TASK DIRECTIONS
All that should come back is the lines of the data below from the one containing "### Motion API" to the one containing "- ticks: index", inclusive, exactly as they stand.

SUPPLIED DATA

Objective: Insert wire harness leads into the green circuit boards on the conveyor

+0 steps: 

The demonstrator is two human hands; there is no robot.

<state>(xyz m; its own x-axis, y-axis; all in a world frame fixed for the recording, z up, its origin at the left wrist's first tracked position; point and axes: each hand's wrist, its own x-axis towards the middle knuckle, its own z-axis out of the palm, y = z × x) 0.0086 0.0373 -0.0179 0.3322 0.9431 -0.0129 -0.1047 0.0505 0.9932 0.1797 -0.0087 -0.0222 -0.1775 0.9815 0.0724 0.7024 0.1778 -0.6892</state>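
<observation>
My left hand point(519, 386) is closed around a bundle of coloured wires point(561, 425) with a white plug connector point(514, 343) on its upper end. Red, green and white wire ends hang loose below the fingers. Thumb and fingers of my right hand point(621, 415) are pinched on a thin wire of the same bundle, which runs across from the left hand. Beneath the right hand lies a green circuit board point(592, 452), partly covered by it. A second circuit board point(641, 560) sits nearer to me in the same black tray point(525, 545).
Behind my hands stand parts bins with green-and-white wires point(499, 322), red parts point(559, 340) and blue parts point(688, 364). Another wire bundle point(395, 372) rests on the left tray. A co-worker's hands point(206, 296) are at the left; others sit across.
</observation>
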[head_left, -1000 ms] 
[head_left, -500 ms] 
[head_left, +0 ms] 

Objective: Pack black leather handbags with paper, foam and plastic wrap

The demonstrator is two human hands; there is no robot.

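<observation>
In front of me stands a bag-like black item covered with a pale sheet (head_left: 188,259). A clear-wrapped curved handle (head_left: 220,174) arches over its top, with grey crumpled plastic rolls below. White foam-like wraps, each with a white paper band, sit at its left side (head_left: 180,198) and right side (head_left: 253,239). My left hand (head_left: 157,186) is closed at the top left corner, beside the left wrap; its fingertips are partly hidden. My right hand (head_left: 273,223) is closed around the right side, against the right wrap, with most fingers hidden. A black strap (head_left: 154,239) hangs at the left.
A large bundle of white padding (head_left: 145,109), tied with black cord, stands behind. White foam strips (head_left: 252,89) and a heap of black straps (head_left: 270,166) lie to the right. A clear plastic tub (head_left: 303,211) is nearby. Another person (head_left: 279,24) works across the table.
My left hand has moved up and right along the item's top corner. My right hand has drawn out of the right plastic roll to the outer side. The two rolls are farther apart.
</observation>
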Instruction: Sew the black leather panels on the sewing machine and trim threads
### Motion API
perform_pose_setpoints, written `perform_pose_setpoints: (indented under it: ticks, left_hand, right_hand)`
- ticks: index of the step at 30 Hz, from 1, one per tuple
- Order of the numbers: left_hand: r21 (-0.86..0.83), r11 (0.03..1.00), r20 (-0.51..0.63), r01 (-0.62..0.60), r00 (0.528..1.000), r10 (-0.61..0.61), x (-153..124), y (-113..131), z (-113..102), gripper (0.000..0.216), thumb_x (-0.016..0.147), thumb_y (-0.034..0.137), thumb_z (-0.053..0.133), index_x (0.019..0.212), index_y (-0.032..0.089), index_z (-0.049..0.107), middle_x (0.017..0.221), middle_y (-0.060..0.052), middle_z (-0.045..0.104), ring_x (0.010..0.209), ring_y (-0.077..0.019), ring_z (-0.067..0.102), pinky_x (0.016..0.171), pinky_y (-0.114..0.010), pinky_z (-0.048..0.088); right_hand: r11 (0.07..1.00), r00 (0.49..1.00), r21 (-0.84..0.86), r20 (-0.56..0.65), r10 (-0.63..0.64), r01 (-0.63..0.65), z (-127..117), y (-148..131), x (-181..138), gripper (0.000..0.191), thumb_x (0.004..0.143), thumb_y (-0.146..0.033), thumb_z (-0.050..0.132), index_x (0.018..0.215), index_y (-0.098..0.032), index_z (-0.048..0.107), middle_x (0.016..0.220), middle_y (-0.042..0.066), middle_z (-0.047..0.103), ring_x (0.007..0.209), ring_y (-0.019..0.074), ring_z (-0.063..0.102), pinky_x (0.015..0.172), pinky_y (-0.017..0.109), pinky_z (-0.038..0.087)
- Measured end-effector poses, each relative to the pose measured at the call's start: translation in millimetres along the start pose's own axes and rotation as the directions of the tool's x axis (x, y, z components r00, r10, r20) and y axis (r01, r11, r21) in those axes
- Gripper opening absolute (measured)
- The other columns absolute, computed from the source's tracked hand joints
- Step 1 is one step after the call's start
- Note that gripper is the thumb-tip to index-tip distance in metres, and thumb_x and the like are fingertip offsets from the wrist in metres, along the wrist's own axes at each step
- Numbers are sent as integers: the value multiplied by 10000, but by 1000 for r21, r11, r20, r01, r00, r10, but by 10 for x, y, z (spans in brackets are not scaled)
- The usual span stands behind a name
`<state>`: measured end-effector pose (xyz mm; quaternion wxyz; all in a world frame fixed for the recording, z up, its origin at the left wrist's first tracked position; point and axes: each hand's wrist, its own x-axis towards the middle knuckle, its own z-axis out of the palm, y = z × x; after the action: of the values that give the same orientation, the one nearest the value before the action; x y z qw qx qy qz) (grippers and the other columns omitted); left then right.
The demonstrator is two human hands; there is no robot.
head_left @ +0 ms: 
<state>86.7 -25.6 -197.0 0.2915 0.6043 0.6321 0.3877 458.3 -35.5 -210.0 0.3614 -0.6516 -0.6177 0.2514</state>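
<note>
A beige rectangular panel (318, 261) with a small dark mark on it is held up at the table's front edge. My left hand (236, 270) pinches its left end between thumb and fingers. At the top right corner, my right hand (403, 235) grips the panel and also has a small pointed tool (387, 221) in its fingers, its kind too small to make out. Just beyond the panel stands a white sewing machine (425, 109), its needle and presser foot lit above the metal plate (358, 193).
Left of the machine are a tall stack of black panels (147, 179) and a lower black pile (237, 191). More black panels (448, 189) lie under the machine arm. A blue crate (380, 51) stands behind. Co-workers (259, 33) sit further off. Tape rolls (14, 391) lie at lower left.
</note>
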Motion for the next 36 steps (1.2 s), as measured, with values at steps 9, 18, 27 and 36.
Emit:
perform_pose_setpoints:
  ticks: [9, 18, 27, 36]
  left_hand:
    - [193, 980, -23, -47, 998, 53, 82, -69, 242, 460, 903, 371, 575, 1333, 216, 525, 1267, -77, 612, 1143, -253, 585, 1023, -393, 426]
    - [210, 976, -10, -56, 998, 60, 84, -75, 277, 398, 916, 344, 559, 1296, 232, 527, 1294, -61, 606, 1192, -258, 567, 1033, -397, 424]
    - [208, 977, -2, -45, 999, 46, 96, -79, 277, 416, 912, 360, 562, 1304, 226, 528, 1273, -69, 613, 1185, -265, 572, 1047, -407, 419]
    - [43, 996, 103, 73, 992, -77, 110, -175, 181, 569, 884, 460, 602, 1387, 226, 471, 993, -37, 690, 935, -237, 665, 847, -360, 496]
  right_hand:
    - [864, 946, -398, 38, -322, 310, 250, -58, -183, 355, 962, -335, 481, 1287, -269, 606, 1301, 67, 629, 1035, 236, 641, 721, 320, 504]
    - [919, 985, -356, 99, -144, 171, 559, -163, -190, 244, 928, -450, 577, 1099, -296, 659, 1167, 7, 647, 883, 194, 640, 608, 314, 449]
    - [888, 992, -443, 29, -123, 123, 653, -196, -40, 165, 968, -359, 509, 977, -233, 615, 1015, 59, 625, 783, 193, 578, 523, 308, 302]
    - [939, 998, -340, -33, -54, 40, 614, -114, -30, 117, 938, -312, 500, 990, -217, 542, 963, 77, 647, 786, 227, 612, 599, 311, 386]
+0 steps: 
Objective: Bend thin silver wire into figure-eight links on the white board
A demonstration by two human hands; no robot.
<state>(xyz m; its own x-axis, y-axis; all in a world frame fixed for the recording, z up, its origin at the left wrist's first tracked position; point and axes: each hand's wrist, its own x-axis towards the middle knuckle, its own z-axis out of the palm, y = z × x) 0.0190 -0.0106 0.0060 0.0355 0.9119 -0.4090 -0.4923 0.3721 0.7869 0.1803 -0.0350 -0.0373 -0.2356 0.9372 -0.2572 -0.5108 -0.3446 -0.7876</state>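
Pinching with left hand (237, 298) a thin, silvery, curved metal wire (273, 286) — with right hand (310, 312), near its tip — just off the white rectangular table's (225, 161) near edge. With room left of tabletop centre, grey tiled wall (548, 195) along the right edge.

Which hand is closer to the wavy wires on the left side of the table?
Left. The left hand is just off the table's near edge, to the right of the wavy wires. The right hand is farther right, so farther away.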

REPLY
### Motion API
perform_pose_setpoints, written `perform_pose_setpoints: (indented under it: ticks, left_hand, right_hand)`
- ticks: index of the step at 30 Hz, from 1, one per tuple

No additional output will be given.